Dans un pays en guerre, 44 candidats sont en lice pour une élection très disputée, et très incertaine.

Papier diffusé dans les journaux de la matinale, sur France Culture, le 10/02/2019

La campagne électorale bat son plein en Ukraine, en amont du premier tour le 31 mars prochain. Le président actuel Petro Porochenko joue sa réélection. Dans le contexte de la guerre avec la Russie, il se pose en rempart à un retour de l’Ukraine sous influence de Vladimir Poutine. Reste qu’il n’est pas sûr de l’emporter: le scrutin est très disputé. La commission électorale a publié sa liste officielle le 9 février: il y a 44 candidats. A Kiev, Sébastien Gobert

C’est l’élection de tous les records. 90 candidatures déposées, 44 retenues, dont 4 femmes, pour un scrutin que l’on dénonce déjà comme le plus cher, le plus populiste, et le plus frauduleux de l’histoire de l’Ukraine. 139 ONG et 6 organisations internationales sont enregistrées comme observatrices. Le nombre de candidats peut surprendre, dans un pays en guerre et encore sous le coup d’une grave crise économique. Il s’explique par le fait que la présidence de Petro Porochenko est très contestée, notamment à cause de sa concentration du pouvoir et de l’entretien de circuits de corruption. Parmi ses principaux concurrents, on trouve l’ancienne première ministre Ioulia Timochenko, et l’acteur Volodymyr Zelenskiy. Celui-ci se présente comme le candidat anti-système et il est très populaire, tout en étant lié à un des plus gros oligarques du pays. Parmi les 41 autres candidats, on trouve des criminels tentant de bénéficier d’une immunité électorale, des pro-russes divisés, et des candidats dits “techniques”, chargés de créer des diversions. On compte ainsi deux candidats sous le nom de Timochenko, une tactique classique pour induire les électeurs en erreur une fois qu’ils se trouvent face au bulletin de vote.

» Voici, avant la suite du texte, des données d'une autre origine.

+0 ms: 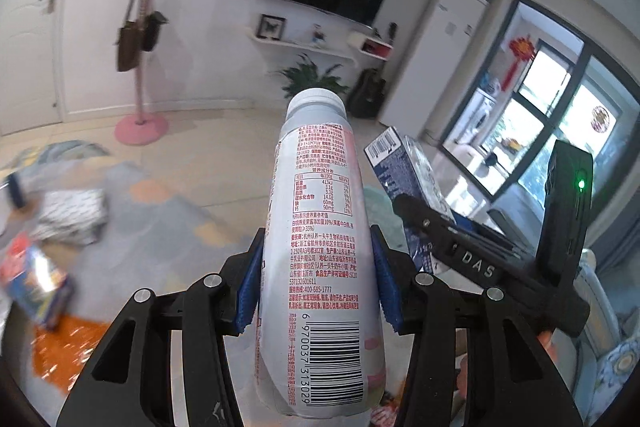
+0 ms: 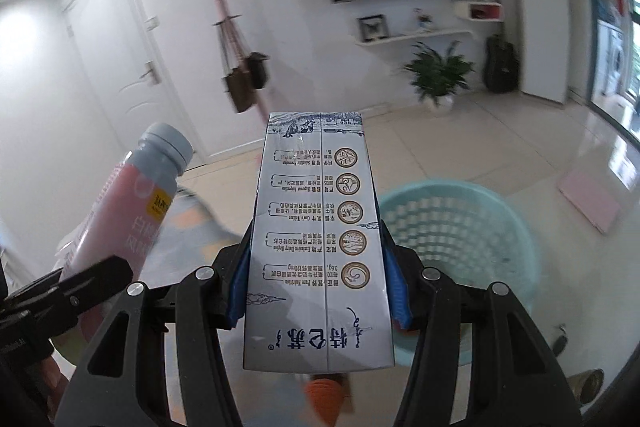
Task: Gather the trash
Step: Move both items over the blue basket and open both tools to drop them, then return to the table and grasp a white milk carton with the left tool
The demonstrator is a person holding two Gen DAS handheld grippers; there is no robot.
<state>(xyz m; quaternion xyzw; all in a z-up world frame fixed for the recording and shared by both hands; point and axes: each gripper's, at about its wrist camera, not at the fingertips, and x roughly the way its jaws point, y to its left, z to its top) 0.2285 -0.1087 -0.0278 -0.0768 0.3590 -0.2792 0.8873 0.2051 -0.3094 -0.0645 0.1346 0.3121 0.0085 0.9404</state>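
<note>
Trash is already in both grippers: a capped drink bottle sits clamped between the blue pads of the left gripper, and a milk carton is squeezed between the pads of the right gripper. Each item's long axis runs straight out along its gripper's fingers, bottle cap and carton end pointing away from the camera.

Taking the pale green laundry-style basket as the landmark, the carton hangs just beside its near-left rim, above the floor, with the basket's open mouth lying forward and to the right of the right gripper. The bottle is farther off, on the carton's far side from the basket, so the right hand is the nearer one. If the basket is the trash bin, the next move likely calls for a short swing of the carton rightward over the rim before letting go, bottle after.

Away from the basket, more wrappers and a blue snack packet lie on the patterned rug, blurred.
</note>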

Certains de ces candidats techniques peuvent décider d’interrompre leur campagne, une fois leur objectif de diversion atteint. La date limite pour renoncer à sa candidature est le 7 mars. Le corps électoral est enfin une autre grande inconnue du scrutin. Compte tenu de l’émigration de masse et des déplacements causés par la guerre, on ne sait pas encore combien d’électeurs se rendront aux urnes. Et s’ils s’y rendent, quel sera leur choix? Plus de 50% d’entre eux sont encore indécis, à 6 semaines du vote.